◆ **WHAT THE TASK ASKS**
Look below for the line that has "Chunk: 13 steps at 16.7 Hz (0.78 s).". Set down the lines from there through the line that has "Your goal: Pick", exactly as written.
___ COLLECTED MATERIAL ___
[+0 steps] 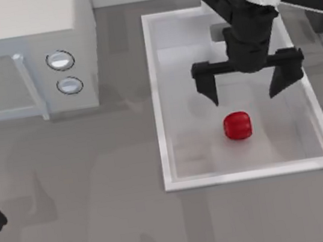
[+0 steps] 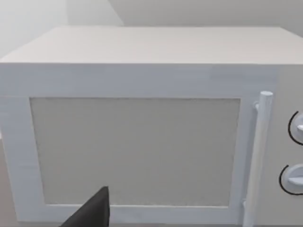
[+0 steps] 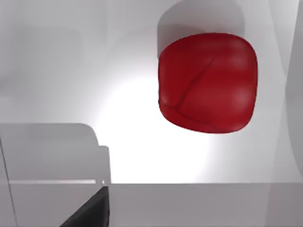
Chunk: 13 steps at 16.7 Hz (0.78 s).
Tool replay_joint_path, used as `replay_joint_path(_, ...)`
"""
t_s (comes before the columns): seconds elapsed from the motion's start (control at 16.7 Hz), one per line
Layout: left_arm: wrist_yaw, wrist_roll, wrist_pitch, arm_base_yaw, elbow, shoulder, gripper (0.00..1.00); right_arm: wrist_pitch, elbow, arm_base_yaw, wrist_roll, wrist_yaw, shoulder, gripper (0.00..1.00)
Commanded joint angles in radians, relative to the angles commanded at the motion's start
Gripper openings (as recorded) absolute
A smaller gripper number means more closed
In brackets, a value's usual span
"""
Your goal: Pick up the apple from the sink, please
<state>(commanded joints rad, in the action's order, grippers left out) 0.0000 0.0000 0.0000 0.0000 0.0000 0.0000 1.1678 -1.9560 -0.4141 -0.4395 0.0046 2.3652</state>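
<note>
My right gripper (image 1: 243, 88) hangs spread at 12 o'clock of the glossy, ridged red apple (image 1: 238, 126) on the sink's (image 1: 157, 97) smooth white floor; my arm reads "AGILE".

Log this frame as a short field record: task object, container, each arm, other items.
task object: apple, lying on the sink floor, untouched
container: sink, on the table's right side
right gripper: open, over the sink, just behind the apple, fingers spread wide
left arm: parked at the table's left edge, facing the microwave
other items: microwave at the table's back left, door closed
stage: apple not yet grasped
</note>
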Motion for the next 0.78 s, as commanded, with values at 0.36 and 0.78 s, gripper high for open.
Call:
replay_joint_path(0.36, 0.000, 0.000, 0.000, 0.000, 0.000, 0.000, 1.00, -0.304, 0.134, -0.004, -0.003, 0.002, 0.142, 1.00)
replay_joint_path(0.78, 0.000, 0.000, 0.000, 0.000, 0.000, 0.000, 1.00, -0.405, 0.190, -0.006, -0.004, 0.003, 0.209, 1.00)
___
◆ **RESPONSE TO THE EXERCISE**
Chunk: 13 steps at 16.7 Hz (0.78 s).
Tool replay_joint_path, used as `replay_joint_path(_, ...)`
"""
t_s (comes before the columns): seconds elapsed from the motion's start (control at 16.7 Hz), one per line
Layout: left_arm: wrist_yaw, wrist_roll, wrist_pitch, arm_base_yaw, elbow, shoulder, gripper (0.00..1.00); right_arm: wrist_pitch, elbow, arm_base_yaw, wrist_roll, wrist_yaw, shoulder, gripper (0.00..1.00)
Commanded joint angles in radians, relative to the angles commanded at the motion's start
Gripper openings (as recorded) absolute
A smaller gripper number means more closed
In brackets, a value's usual span
"""
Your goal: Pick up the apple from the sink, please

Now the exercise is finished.